### Required work
Word for word, reproduce the listing that follows, excluding any pictures it contains.

### Data section
————

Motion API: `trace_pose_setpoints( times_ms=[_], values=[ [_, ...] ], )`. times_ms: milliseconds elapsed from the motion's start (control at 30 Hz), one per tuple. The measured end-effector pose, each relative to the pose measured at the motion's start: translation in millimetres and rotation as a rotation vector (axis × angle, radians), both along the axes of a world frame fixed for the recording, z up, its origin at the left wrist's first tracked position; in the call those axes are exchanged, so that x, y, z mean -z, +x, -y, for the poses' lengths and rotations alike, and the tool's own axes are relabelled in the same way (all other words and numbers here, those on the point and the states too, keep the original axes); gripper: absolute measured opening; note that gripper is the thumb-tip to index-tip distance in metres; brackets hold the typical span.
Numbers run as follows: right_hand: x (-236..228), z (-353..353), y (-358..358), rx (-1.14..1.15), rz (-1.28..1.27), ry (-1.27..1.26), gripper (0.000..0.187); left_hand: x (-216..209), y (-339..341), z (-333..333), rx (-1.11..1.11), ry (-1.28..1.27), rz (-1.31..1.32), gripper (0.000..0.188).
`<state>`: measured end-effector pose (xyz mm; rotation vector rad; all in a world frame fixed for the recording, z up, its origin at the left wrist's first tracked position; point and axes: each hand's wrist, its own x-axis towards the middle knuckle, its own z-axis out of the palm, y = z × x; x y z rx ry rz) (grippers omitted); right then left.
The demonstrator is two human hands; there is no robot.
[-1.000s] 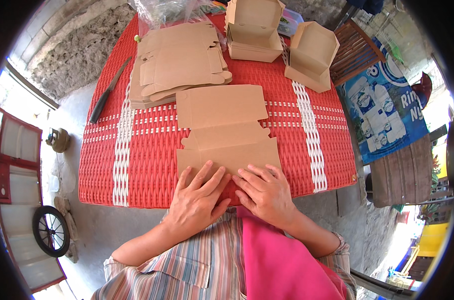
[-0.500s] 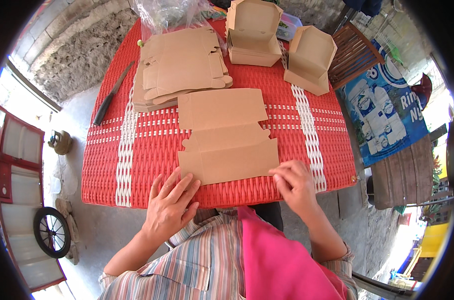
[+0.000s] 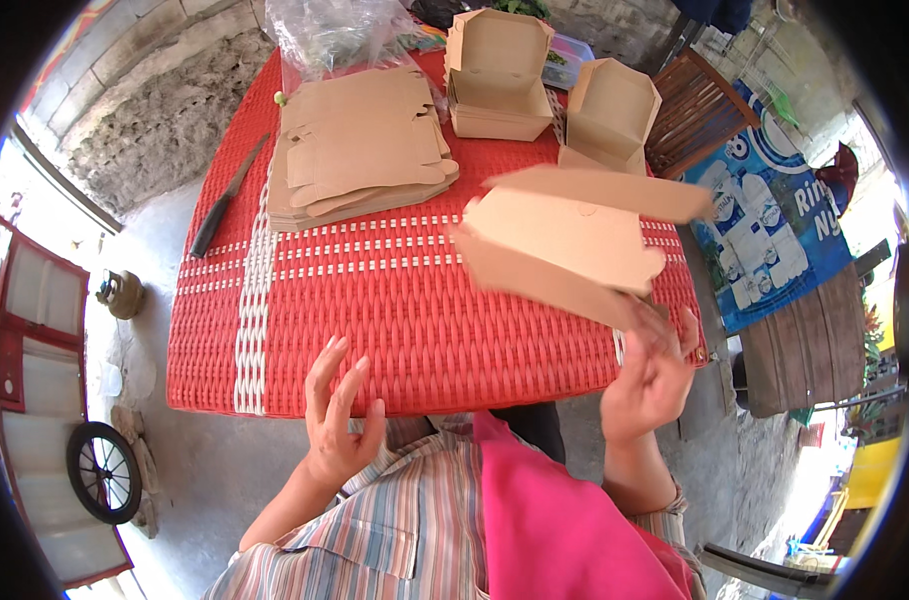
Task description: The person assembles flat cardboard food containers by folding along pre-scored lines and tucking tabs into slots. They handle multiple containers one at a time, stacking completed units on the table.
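My right hand (image 3: 650, 385) grips one end of a brown cardboard box blank (image 3: 560, 232), lifted and tilted over the right side of the table. Its flaps are partly bent along the creases and blurred by motion. Near the front table edge, my left hand (image 3: 341, 420) is empty, with the fingers spread. Farther off at the left lies a stack of flat box blanks (image 3: 360, 140). Folded open boxes (image 3: 500, 80) stand nested at the back. Another open box (image 3: 610, 115) sits to their right, partly hidden behind the raised blank.
Red-and-white woven covering (image 3: 405, 330) tops the table. A knife (image 3: 225, 200) lies near its left edge. At the back are a clear plastic bag (image 3: 330, 40) and a clear container (image 3: 570, 62). A wooden chair (image 3: 700, 110) stands beyond the right edge.
The blank lay flat before me under my fingers; now my right hand has lifted it up and to the right. My left hand has let go and drawn back slightly.
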<state>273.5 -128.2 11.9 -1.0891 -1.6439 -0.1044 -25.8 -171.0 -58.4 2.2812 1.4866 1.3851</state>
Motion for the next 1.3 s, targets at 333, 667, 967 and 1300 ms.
trace_pose_setpoints(
  times_ms=[333, 667, 967, 1300],
  values=[
    [61.2, 23.3, -44.0, -0.363, 0.540, -0.207, 0.022, -45.2, 41.1, -3.1, 0.244, 0.231, -0.557, 0.047],
    [50.1, 23.1, -22.4, -0.192, 0.611, -0.404, 0.037, -30.6, 38.8, -17.7, 0.174, -0.318, -0.516, 0.061],
    [64.1, 29.2, 5.2, -0.336, 0.699, -0.400, 0.047, -32.3, 9.8, -11.8, 0.315, -0.275, -0.561, 0.043],
    [54.8, 4.2, -0.3, -0.432, 0.432, -0.372, 0.017, -30.6, 28.1, -20.2, 0.232, -0.331, -0.217, 0.028]
  ],
)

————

### Your response
Motion API: `trace_pose_setpoints( times_ms=[_], values=[ [_, ...] ], )`. times_ms: milliseconds elapsed from the motion's start (control at 30 Hz), one per tuple. The measured end-effector pose, each relative to the pose measured at the motion's start: translation in millimetres and rotation as a rotation vector (axis × angle, radians), both along the axes of a world frame fixed for the recording, z up, its origin at the left wrist's first tracked position; in the call those axes are exchanged, so that x, y, z mean -z, +x, -y, for the poses' lengths and rotations alike, and the tool's own axes are relabelled in the same way (all other words and numbers here, those on the point and the states too, keep the original axes); gripper: absolute measured opening; note that gripper is the thumb-tip to index-tip distance in metres; brackets hold the typical span.
Numbers run as follows: right_hand: x (-236..228), z (-353..353), y (-358..358), rx (-1.14..1.15), rz (-1.28..1.27), ry (-1.27..1.26), gripper (0.000..0.187); left_hand: x (-216..209), y (-339..341), z (-333..333), rx (-1.11..1.11), ry (-1.28..1.27), rz (-1.31..1.32), gripper (0.000..0.188).
`<state>`: measured end-effector pose (xyz mm; rotation vector rad; all in a world frame fixed for the recording, z up, its origin at the left wrist's first tracked position; point and axes: each hand's wrist, its own x-axis towards the middle knuckle, its own z-axis out of the palm, y = z × x; x y z rx ry rz) (grippers omitted); right then left.
The demonstrator is two human hands; there is no robot.
[-1.000s] 
[-0.500s] 
[+0.000s] 
Task description: The person assembles flat cardboard food containers by folding along pre-scored lines and tucking tabs into slots. They handle multiple containers one at a time, stacking completed units on the table.
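My right hand (image 3: 650, 385) grips one end of a brown cardboard box blank (image 3: 560, 232), lifted and tilted over the right side of the table. Its flaps are partly bent along the creases and blurred by motion. Near the front table edge, my left hand (image 3: 341, 420) is empty, with the fingers spread. Farther off at the left lies a stack of flat box blanks (image 3: 360, 140). Folded open boxes (image 3: 500, 80) stand nested at the back. Another open box (image 3: 610, 115) sits to their right, partly hidden behind the raised blank.
Red-and-white woven covering (image 3: 405, 330) tops the table. A knife (image 3: 225, 200) lies near its left edge. At the back are a clear plastic bag (image 3: 330, 40) and a clear container (image 3: 570, 62). A wooden chair (image 3: 700, 110) stands beyond the right edge.
The blank lay flat before me under my fingers; now my right hand has lifted it up and to the right. My left hand has let go and drawn back slightly.
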<state>273.5 -128.2 11.9 -1.0891 -1.6439 -0.1044 -25.8 -171.0 -58.4 2.2812 1.4866 1.3851</state>
Motion for the next 1.3 s, targets at 333, 667, 967 and 1300 ms.
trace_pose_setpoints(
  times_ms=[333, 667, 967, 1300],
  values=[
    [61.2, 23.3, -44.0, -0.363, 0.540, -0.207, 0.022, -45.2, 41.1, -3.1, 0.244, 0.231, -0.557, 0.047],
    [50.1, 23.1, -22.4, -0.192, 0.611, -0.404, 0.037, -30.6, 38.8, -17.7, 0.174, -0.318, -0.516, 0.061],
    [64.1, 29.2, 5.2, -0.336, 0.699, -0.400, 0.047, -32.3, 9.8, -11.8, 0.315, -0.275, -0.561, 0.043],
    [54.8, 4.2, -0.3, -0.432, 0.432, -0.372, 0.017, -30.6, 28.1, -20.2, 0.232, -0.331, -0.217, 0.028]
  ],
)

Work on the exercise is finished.